## Directions
The records below are to be reproduced exactly, with the pictures left out.

## Source information
BEGIN

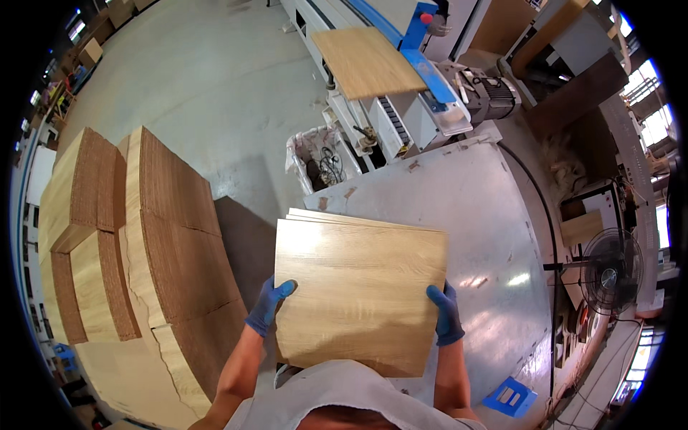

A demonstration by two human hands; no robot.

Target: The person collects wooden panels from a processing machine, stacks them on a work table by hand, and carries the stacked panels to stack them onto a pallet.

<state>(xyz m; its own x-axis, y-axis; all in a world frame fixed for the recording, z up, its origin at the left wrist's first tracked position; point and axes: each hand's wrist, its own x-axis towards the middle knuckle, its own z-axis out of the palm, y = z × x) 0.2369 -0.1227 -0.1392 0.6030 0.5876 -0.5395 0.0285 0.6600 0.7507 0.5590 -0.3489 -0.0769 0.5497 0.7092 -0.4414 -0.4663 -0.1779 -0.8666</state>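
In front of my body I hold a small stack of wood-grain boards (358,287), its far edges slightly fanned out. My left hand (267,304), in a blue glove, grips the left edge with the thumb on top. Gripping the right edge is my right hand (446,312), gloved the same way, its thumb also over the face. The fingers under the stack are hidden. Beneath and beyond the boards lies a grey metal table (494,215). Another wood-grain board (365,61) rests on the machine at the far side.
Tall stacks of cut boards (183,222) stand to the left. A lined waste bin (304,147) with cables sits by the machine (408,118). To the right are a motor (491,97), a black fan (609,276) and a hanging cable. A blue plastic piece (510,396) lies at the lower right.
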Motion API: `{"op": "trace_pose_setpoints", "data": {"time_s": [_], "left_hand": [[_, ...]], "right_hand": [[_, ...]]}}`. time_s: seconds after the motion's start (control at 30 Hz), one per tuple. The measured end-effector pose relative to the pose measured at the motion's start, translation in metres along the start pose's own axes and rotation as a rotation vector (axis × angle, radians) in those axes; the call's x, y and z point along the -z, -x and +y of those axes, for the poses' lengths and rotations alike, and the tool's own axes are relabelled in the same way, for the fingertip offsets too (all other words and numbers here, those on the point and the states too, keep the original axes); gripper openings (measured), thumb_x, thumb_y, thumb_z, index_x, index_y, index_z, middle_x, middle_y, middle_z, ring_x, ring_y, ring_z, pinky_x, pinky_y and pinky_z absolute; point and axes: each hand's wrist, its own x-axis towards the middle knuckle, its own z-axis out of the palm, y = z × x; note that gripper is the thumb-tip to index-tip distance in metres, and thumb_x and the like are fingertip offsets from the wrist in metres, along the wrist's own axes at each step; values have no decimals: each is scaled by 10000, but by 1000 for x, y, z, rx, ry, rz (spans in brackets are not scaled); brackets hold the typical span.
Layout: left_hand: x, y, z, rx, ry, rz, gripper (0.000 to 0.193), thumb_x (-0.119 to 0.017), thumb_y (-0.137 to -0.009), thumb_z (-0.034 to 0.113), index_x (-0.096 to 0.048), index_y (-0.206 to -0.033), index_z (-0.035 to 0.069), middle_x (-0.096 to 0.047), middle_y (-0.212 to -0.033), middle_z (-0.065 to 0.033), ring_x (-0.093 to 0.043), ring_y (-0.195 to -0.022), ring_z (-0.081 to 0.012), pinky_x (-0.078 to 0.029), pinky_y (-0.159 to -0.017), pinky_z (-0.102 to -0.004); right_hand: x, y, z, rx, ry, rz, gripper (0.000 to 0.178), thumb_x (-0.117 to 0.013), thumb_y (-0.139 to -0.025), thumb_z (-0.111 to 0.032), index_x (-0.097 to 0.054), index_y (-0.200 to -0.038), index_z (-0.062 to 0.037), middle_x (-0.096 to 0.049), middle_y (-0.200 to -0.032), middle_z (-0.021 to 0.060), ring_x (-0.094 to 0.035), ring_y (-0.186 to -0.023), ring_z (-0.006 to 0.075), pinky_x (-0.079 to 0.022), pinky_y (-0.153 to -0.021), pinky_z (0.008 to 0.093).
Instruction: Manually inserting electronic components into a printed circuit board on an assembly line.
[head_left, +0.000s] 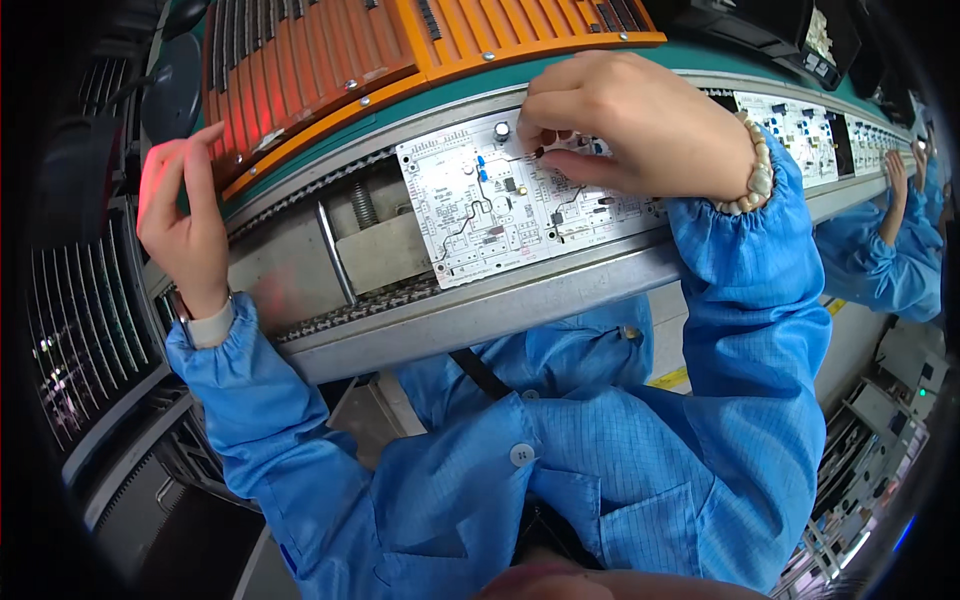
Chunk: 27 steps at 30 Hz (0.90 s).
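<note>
A white printed circuit board (465, 215) with black traces lies on the conveyor in front of me. It carries blue capacitors (482, 168), a dark round capacitor (502, 130) and other small parts. My right hand (620, 120) is over the board's right part, its thumb and fingers pinched at a small dark electronic component (540, 153). That hand hides some of the board, and the component's exact kind cannot be made out. On the left, my left hand (185, 215) is raised beside the orange component tray (262, 165), fingers loosely bent and apart, with nothing visible in them.
Black components stand in rows in the slotted trays behind the conveyor. A metal rail (480, 300) and chain (360, 308) run along the near side, with a metal rod (335, 250) across. More boards (800, 135) lie to the right, where a co-worker's hand (893, 180) reaches in.
</note>
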Motion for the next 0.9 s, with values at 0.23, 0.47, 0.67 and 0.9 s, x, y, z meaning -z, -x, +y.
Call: {"op": "trace_pose_setpoints", "data": {"time_s": [0.23, 0.47, 0.67, 0.9], "left_hand": [[9, -9, -28, -2, -114, 105, 157, -626, -978, 76, -745, -1029, -12, -718, -917, -102, -667, -878, -182, -500, -824, -284], [18, 0, -112, 368, -263, 66, 189, -651, -977, 198, -720, -1084, 58, -726, -871, -116, -714, -813, -135, -515, -712, -294], [7, 1, -129, 177, -163, 48, 191, -628, -979, 200, -710, -1060, 48, -696, -870, -110, -705, -830, -257, -515, -744, -312], [-17, 5, -120, 2, -43, -100, 266, -585, -992, 134, -640, -1226, 21, -618, -1113, -112, -606, -1097, -281, -460, -965, -331]], "right_hand": [[5, -2, 2, 26, -45, -12, 179, -741, -779, -31, -682, -949, -23, -661, -915, 122, -664, -879, 311, -553, -777, 388], [10, -8, -9, -31, -103, -22, 172, -726, -808, 14, -674, -971, -2, -687, -966, 114, -682, -892, 255, -560, -806, 341], [16, -16, -39, -96, -69, -104, 188, -732, -799, 39, -670, -970, -6, -689, -957, 114, -698, -878, 257, -573, -795, 340], [17, -19, -63, 20, 21, -139, 197, -749, -777, 28, -682, -955, -23, -691, -932, 105, -682, -875, 285, -558, -780, 373]]}}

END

## Expected answer
A demonstration by two human hands; no robot.

Target: The person collects wooden panels from a processing machine, stacks them on a work table by hand, and carries the stacked panels to stack them onto a pallet.

<state>(xyz m; its own x-axis, y-axis; all in a world frame fixed for the recording, z up, its origin at the left wrist's first tracked position; point and axes: each hand's wrist, its own x-axis towards the middle knuckle, its own z-axis out of the palm, y = z × x) 0.2369 -0.1227 -0.1392 0.6030 0.5876 -0.5395 0.0285 0.6600 0.7507 0.5590 -0.3489 -0.0769 0.5497 0.7092 -0.4414 -0.4663 -0.1779 -0.8666</state>
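In front of my body I hold a small stack of wood-grain boards (358,287), its far edges slightly fanned out. My left hand (267,304), in a blue glove, grips the left edge with the thumb on top. Gripping the right edge is my right hand (446,312), gloved the same way, its thumb also over the face. The fingers under the stack are hidden. Beneath and beyond the boards lies a grey metal table (494,215). Another wood-grain board (365,61) rests on the machine at the far side.
Tall stacks of cut boards (183,222) stand to the left. A lined waste bin (304,147) with cables sits by the machine (408,118). To the right are a motor (491,97), a black fan (609,276) and a hanging cable. A blue plastic piece (510,396) lies at the lower right.
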Motion API: `{"op": "trace_pose_setpoints", "data": {"time_s": [_], "left_hand": [[_, ...]], "right_hand": [[_, ...]]}}`. time_s: seconds after the motion's start (control at 30 Hz), one per tuple. The measured end-effector pose relative to the pose measured at the motion's start, translation in metres along the start pose's own axes and rotation as a rotation vector (axis × angle, radians) in those axes; the call's x, y and z point along the -z, -x and +y of those axes, for the poses' lengths and rotations alike, and the tool's own axes are relabelled in the same way, for the fingertip offsets too (all other words and numbers here, those on the point and the states too, keep the original axes); gripper openings (measured), thumb_x, thumb_y, thumb_z, index_x, index_y, index_z, middle_x, middle_y, middle_z, ring_x, ring_y, ring_z, pinky_x, pinky_y and pinky_z absolute; point and axes: each hand's wrist, its own x-axis towards the middle knuckle, its own z-axis out of the palm, y = z × x; note that gripper is the thumb-tip to index-tip distance in metres, and thumb_x and the like are fingertip offsets from the wrist in metres, along the wrist's own axes at each step; values have no decimals: each is scaled by 10000, but by 1000 for x, y, z, rx, ry, rz (spans in brackets are not scaled); brackets hold the typical span.
Layout: left_hand: x, y, z, rx, ry, rz, gripper (0.000 to 0.193), thumb_x (-0.119 to 0.017), thumb_y (-0.137 to -0.009), thumb_z (-0.034 to 0.113), index_x (-0.096 to 0.048), index_y (-0.206 to -0.033), index_z (-0.035 to 0.069), middle_x (-0.096 to 0.047), middle_y (-0.212 to -0.033), middle_z (-0.065 to 0.033), ring_x (-0.093 to 0.043), ring_y (-0.195 to -0.022), ring_z (-0.081 to 0.012), pinky_x (-0.078 to 0.029), pinky_y (-0.159 to -0.017), pinky_z (-0.102 to -0.004); right_hand: x, y, z, rx, ry, rz, gripper (0.000 to 0.178), thumb_x (-0.117 to 0.013), thumb_y (-0.139 to -0.025), thumb_z (-0.111 to 0.032), index_x (-0.097 to 0.054), index_y (-0.200 to -0.038), index_z (-0.062 to 0.037), middle_x (-0.096 to 0.049), middle_y (-0.200 to -0.032), middle_z (-0.021 to 0.060), ring_x (-0.094 to 0.035), ring_y (-0.186 to -0.023), ring_z (-0.006 to 0.075), pinky_x (-0.079 to 0.022), pinky_y (-0.153 to -0.021), pinky_z (0.008 to 0.093).
Instruction: Manually inserting electronic components into a printed circuit board on an assembly line.
[head_left, +0.000s] 
Chunk: 27 steps at 30 Hz (0.90 s).
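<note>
A white printed circuit board (465, 215) with black traces lies on the conveyor in front of me. It carries blue capacitors (482, 168), a dark round capacitor (502, 130) and other small parts. My right hand (620, 120) is over the board's right part, its thumb and fingers pinched at a small dark electronic component (540, 153). That hand hides some of the board, and the component's exact kind cannot be made out. On the left, my left hand (185, 215) is raised beside the orange component tray (262, 165), fingers loosely bent and apart, with nothing visible in them.
Black components stand in rows in the slotted trays behind the conveyor. A metal rail (480, 300) and chain (360, 308) run along the near side, with a metal rod (335, 250) across. More boards (800, 135) lie to the right, where a co-worker's hand (893, 180) reaches in.
</note>
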Motion for the next 0.9 s, with values at 0.23, 0.47, 0.67 and 0.9 s, x, y, z meaning -z, -x, +y.
Call: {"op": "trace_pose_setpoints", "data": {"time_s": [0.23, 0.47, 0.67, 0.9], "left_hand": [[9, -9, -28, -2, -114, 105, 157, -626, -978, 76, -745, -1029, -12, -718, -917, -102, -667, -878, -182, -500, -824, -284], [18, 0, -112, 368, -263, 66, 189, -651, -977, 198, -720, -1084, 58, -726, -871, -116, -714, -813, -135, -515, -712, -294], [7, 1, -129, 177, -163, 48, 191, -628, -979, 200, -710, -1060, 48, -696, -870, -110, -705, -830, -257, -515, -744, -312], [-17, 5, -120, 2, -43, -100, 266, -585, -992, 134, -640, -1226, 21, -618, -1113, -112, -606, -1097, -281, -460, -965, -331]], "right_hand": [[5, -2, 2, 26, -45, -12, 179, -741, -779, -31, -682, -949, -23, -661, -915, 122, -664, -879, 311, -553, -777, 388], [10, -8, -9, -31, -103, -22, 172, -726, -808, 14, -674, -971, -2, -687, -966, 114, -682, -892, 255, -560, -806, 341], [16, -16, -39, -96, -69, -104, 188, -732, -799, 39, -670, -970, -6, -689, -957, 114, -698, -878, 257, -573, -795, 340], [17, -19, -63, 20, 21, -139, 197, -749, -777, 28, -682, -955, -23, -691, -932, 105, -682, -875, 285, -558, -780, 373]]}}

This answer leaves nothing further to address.